How do you scale empathy?

With an “Empathy Gym”!

I believe that empathy is the superpower that can help solve the biggest problems humanity is facing. These problems are at the scale where individual solutions aren’t enough. These are global climate change, hunger, poverty, and homelessness. I call these problems community or humanity uniting problems. However, our communities are experiencing increasing polarization, and even the reality of the problem is up for debate. The interest of the individuals is being weighed on the same scale as the survival of humanity.

Empathy enables us to understand ourselves and seek to understand others. The result of practicing empathy is a supportive and united community. We will be able to form communities that can solve these extinction causing problems. However, the problem with empathy is that it takes one on one interactions to understand each unique person, learn their unique lived experience which is informed by their intersectional identities.

On a planet of almost 8 billion humans there isn’t enough time or energy to scale those one-on-one interactions. We have used stereotypes to understand people from certain communities based on one of their identities. That has resulted in harm and toxicity. Stereotyping leads to phobias of those identities as well as erasure. Stereotypes was a method of scaling empathy that just does not work.

Technology has allowed us to scale. It is important to use technology to scale. However, it is just as important to scale with impact and intent in mind. We have seen the results of scaling platforms that enable misinformation under the guise of free speech. Facebook, Twitter, Whatsapp are some of the examples that have scaled with a specific intent but did not manage or own the impact. They scaled the acceleration of the empathy deficit and the polarization of our communities that we are experiencing right now. A recent example was when my mother told me that she believed that the variants of the COVID-19 virus were created in a laboratory by foreign governments. We know this is misinformation designed to further divide. This is an example of the result of these platforms that did not own the impact or even understand it. It is not only possible to scale empathy, but it is mission critical for humanity to do so. To scale empathy, it is first important to understand the components of learning empathy in the small scale — One on One.

To learn and practice empathy we first need to understand ourselves. This is the self-empathy component. We need to reflect inward and understand our evolving intersectional identities. Understanding our own unique lived experience enables us to truly accept the same for others. For example, not all gay people, or Black people, or immigrants have the same lived experiences, behaviors, dreams, problems, etc.

The next component of learning empathy is deep listening. We want to listen, be present and understand the emotion and feelings of the other person. We need to listen to the story, understand the why behind it. To demonstrate empathy, we want the other person to feel seen and heard. We want them to feel understood. We will not be able to do that without deep listening. We want to listen not to respond, but to understand.
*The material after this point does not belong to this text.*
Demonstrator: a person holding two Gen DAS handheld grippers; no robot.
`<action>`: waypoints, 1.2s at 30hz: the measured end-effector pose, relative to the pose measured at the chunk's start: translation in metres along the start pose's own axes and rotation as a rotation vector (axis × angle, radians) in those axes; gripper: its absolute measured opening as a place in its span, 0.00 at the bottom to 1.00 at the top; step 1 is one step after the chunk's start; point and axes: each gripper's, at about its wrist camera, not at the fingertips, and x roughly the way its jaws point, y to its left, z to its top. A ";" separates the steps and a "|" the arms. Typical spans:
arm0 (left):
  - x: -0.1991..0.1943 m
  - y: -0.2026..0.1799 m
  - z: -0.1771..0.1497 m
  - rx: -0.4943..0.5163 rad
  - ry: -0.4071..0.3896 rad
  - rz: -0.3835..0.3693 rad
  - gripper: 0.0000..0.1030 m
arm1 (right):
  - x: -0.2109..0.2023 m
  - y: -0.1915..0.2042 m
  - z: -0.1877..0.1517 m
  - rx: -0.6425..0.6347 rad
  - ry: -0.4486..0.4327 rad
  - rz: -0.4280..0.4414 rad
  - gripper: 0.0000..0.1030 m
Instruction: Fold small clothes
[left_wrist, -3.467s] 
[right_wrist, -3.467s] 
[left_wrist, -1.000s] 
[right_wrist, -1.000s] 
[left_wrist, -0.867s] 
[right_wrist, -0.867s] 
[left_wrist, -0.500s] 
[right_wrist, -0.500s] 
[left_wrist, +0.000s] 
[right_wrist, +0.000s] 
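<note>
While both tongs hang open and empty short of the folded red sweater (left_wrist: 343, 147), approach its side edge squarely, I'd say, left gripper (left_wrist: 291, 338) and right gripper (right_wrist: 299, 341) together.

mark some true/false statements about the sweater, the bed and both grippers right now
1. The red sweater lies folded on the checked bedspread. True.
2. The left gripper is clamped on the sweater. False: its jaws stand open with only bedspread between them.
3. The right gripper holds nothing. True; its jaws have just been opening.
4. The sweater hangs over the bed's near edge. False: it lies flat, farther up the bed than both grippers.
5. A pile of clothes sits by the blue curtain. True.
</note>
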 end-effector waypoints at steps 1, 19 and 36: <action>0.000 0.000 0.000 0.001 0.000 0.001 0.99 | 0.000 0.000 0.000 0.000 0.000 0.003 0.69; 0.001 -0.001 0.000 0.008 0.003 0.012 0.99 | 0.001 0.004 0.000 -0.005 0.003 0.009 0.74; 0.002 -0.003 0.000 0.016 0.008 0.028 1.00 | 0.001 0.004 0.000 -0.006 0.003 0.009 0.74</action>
After understanding and listening to the other person we want to understand how we feel. How did that interaction or connection with that person impact us? This allows us to extrapolate those feelings for others when taking their perspective. Finally, we want to use the understanding we have gained to feel how the other person is feeling. We want to filter out our biases and assumptions.

Empathy is an act of vulnerability. It does not mean you agree with the person on the position or endorse them. It is just understanding their unique perspective, acknowledging it and ensuring that the other person feels seen, heard, and understood.
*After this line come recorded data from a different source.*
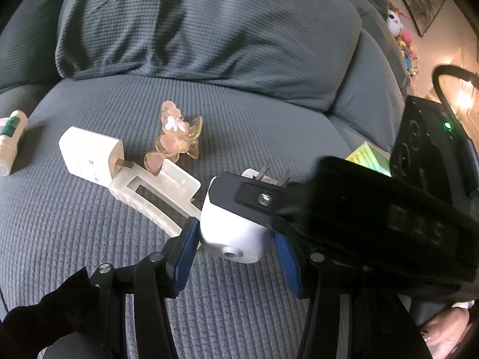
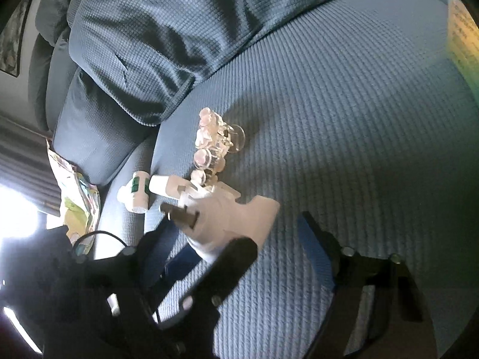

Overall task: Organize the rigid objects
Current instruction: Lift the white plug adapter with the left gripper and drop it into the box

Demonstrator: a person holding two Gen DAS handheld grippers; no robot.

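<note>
Left wrist: left gripper (image 1: 236, 248) jaws clamp charger (image 1: 232, 227).

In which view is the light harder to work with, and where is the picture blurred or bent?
Right wrist view: blown-out white glare at the lower left, the white charger blurred. Left wrist view: even light, sharp charger in the left gripper, the right gripper smeared dark; sofa seat ribs bend near the edges.

Counted items on the sofa seat

There were two white plug adapters (image 1: 232, 233) (image 1: 89, 155), one clear plastic holder (image 1: 158, 191), one pink hair clip (image 1: 176, 137), one small bottle (image 1: 12, 140).
</note>
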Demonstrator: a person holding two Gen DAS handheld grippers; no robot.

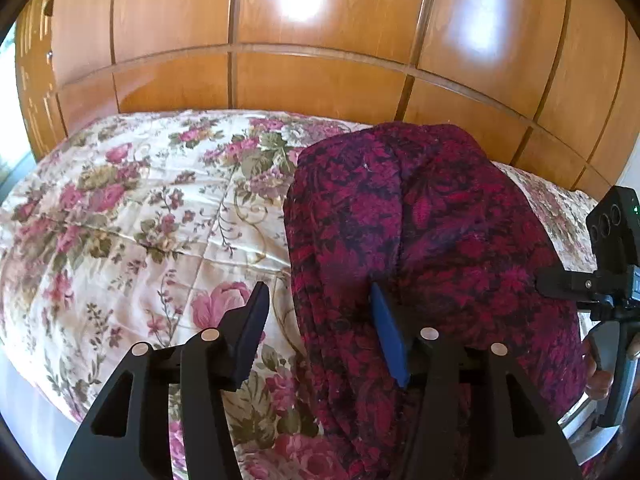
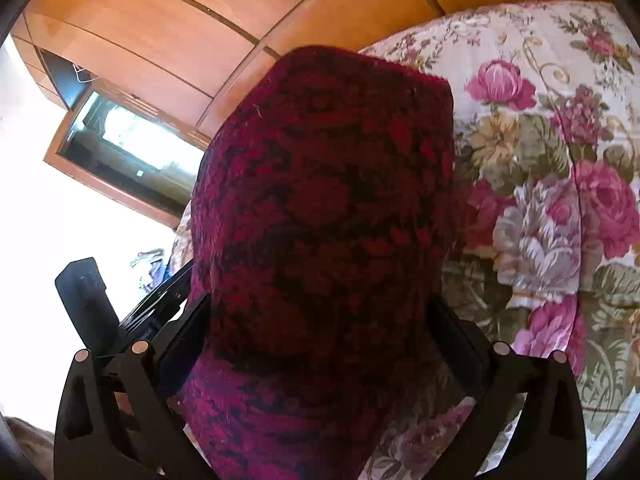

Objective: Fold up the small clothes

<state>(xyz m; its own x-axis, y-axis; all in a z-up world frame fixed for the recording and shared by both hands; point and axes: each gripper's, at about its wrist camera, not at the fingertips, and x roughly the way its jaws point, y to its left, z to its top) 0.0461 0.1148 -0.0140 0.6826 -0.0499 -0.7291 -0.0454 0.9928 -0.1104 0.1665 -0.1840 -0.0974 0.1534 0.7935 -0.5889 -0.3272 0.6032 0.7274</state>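
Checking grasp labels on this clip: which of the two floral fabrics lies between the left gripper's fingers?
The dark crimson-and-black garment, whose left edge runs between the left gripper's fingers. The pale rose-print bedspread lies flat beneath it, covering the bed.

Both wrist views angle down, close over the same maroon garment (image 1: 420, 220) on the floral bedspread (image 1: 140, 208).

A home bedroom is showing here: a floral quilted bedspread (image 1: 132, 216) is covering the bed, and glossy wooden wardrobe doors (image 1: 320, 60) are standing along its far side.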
Using technology to scale empathy seemed obvious to me. Once I understood how to build and practicing empathy effectively on the individual scale, I used technology to recreate these steps at scale. We need to create a shame-free safe spaces where people can come in with a growth mindset. An analog of this is gyms. People go to gyms with the mindset of growth for their bodies. Gyms are spaces where shame has been minimized. People sweat, change, dress comfortably, push their boundaries and support each other. So, if we similarly created an “empathy gym” at scale that removed the barriers and created a shame free space to be comfortable with discomfort we can achieve empathy at scale.

We created an empathy gym mobile app called Jaago (means to “wake up” in Hindi). It is a private judgment free supportive space to learn about yourself and your own intersectionality, learn and practice deep listening by listening to other people’s stories, and do the work to understand other people’s feelings and perspectives, and see measurable growth. It’s a trusted space to be comfortable with discomfort. Just like the physical gym you want to spend a small amount of time daily and build a habit. With the empathy gym you spend a few minutes each day practicing empathy. It drives long-term growth and behavioral changes. Additionally, we added a community component to create the pull for folks. Community is something physical fitness gyms rely on to draw their customers in. Our community component is creating private libraries of stories within your organization and the measured growth of the organization as a combination of the growth of each individual person. Creating private library of stories enable people to learn about each other in a deeper more meaningful way and start seeing the humans behind the titles.

Empathy is the superpower that can help deliver the goals of diversity, equity, and inclusion. Empathy is the platform (fueled by vulnerability) that can help solve the largest macro problems of your age. We have long struggled to grow empathy at scale, however we have come to a pivotal point in time where we now have the technology to be able to do it, and at Jaago we have done it.